Sunday, September 15, 2019

The Perdigões Archaeological Complex

One of the most interesting ongoing digs in Europe is at the Perdigões Archaeological Complex in Portugal. This site was discovered in 1996 during the planting of a new vineyard and has been very intensely dug.

The site was occupied from around 3500 to 2000 BC, from the late Neolithic to the early Bronze Age. This spans the period of the Bell Beaker culture, which seems to have originated in Portugal. (Smashed pot.)

In form the site is a series of concentric circles, here shown as defined by magnetometry. The diameter of the largest circle is 450 m, or 1500 feet. It began as a ceremonial enclosure defined by a ditch and bank, along with some standing stones. The first burials were outside the ceremonial core, but over time the site expanded and the burials were included within the enclosure.

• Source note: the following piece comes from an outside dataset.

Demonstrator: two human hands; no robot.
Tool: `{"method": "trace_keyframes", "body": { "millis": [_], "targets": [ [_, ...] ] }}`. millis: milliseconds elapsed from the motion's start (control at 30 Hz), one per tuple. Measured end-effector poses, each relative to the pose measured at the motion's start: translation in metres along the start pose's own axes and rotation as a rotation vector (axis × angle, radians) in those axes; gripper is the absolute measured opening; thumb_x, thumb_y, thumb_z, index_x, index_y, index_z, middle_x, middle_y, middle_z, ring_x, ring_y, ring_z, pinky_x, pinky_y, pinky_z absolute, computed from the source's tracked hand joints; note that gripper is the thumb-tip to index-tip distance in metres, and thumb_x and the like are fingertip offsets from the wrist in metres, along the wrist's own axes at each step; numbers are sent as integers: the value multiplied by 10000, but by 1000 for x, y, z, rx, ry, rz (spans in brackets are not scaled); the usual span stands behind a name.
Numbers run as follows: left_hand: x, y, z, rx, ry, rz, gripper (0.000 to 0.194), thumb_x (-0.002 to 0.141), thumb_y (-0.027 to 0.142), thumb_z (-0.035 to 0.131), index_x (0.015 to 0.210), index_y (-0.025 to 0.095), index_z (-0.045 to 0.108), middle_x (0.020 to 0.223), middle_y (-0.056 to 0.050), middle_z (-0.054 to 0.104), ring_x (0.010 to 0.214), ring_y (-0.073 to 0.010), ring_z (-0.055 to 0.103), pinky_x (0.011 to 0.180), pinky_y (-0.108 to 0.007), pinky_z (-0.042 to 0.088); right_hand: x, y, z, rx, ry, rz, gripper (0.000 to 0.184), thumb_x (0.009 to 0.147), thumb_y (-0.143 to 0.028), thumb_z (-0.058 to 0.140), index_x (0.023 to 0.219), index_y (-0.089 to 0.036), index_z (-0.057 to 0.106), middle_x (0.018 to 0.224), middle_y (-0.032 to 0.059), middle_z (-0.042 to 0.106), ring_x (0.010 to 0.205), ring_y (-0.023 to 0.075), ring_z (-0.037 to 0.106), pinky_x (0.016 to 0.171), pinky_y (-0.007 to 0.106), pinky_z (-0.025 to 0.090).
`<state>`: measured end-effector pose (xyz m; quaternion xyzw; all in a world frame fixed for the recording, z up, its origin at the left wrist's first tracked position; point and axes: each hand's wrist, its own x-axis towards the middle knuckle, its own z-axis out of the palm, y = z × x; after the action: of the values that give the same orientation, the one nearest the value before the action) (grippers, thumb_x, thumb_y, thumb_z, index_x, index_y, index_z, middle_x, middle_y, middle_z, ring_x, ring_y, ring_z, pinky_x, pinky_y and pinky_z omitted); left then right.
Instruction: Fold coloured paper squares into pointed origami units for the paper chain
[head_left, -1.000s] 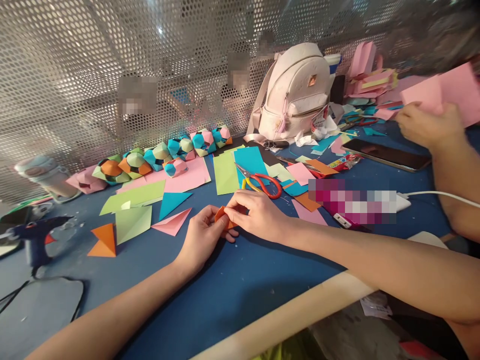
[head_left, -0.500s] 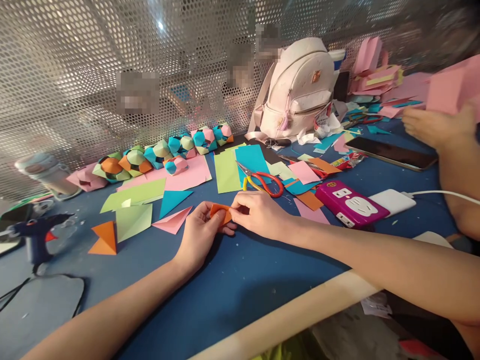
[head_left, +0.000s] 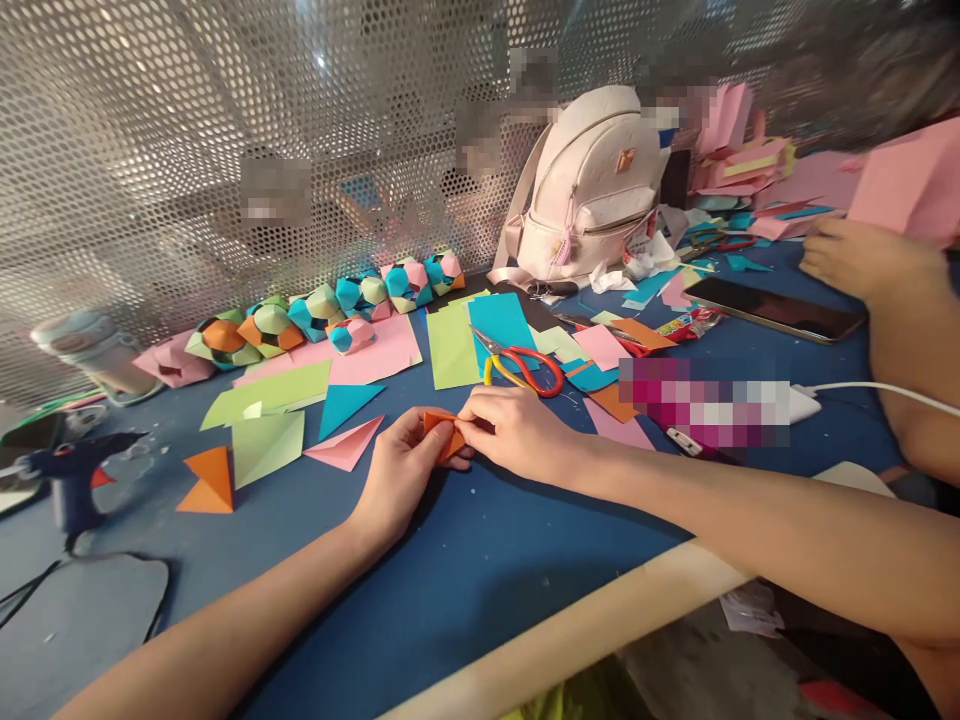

Aerial vew of the site at the end of the last field season, with the older core of the site at the bottom and later structures at the top.

The burials are of many types: single, group, intact skeletons, and dismembered skeletons. During the Bell Beaker period in particular (2800-2300 BC) the residents liked to cut skeletons up and arrange the body parts in various ways.

During the Beaker period the site may have been re-oriented to face the winter solstice sunrise.

There were structures in the enclosure, but it is not known whether this was any kind of settlement; most of the animal bones recovered seem to relate to ritual feasting rather than everyday life.

The site has produced a wonderful array of artifacts, like this copper blade that may be an axe head.

And numerous figurines, some made of elephant ivory.

It's a truly amazing site, and ongoing analysis of the bones (DNA, chemical elements) will add even more to our knowledge of this distant time. The project has all sorts of social media presence, including a terrific blog, so you can find lots of information about the ongoing project online.